### REQUIREMENT
Because the copy must hold no pictures, return the data below with all of its words intact.

### RAW DATA

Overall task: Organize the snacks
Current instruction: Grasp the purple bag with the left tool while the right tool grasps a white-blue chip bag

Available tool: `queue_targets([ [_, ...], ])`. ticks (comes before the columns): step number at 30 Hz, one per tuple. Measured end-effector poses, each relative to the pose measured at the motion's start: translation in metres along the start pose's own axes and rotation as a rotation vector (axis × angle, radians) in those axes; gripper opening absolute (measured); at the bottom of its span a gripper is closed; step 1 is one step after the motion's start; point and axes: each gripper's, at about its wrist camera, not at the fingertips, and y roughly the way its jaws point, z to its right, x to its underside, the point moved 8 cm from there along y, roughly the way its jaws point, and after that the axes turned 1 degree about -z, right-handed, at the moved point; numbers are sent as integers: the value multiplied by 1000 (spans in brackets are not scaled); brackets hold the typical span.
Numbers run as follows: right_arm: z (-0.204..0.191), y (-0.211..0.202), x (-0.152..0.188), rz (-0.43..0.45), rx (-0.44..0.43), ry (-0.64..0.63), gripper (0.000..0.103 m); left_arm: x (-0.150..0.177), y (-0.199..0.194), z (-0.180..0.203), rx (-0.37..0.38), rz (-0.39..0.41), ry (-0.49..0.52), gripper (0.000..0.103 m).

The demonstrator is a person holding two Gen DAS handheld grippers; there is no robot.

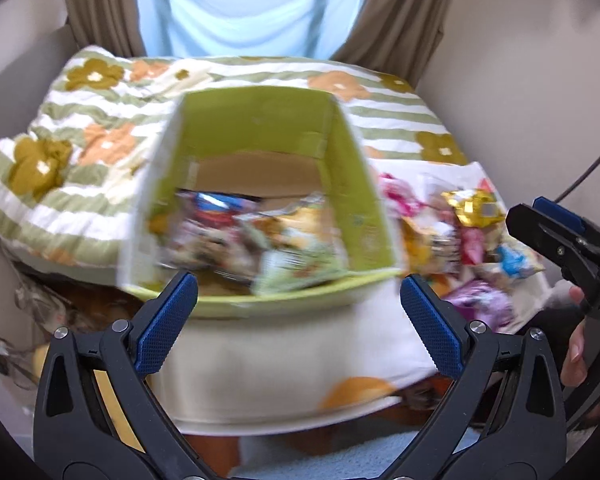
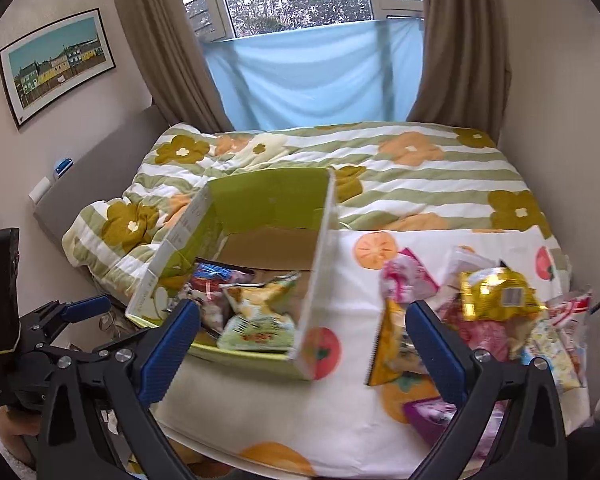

### SOLUTION TO THE PROBLEM
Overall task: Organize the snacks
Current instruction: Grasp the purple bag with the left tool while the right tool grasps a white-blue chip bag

Available tool: `queue_targets([ [_, ...], ])`. ticks (comes before the columns): step number at 30 Hz, one per tuple. Measured end-effector poses, each relative to the pose measured at the motion's start: translation in metres along the start pose's own axes and rotation as a rotation vector (axis × angle, radians) in those axes; gripper opening absolute (measured); at the bottom of its span a gripper is closed; step 1 is one step after the motion's start; point and axes: each gripper's, at about its wrist camera, not at the fingertips, and y roughly the way its jaws point, z to its right, x to its underside, the point moved 8 cm from there along y, roughly the way its jaws point, and after that the axes turned 1 degree about -z, right-handed, at the moved point; numbers are sent as integers: the value multiplied by 1000 (spans in brackets are not scaled); brackets hold the typical span.
Numbers run as follows: right_arm: z (-0.204..0.191), y (-0.211..0.202), x (-0.152..0.188), rz (-0.43..0.45), rx (-0.44..0.43), ry (-0.64..0.63), gripper (0.000..0.103 m); left_arm: x (-0.150..0.177), y (-0.199..0.194), z (-0.180..0.203), rx (-0.37..0.38), rz (-0.39..0.41), ry (-0.49..0.52), gripper (0.000..0.103 m).

The demonstrator is a person holding two Gen DAS handheld grippers; there is no robot.

This output completes the exercise.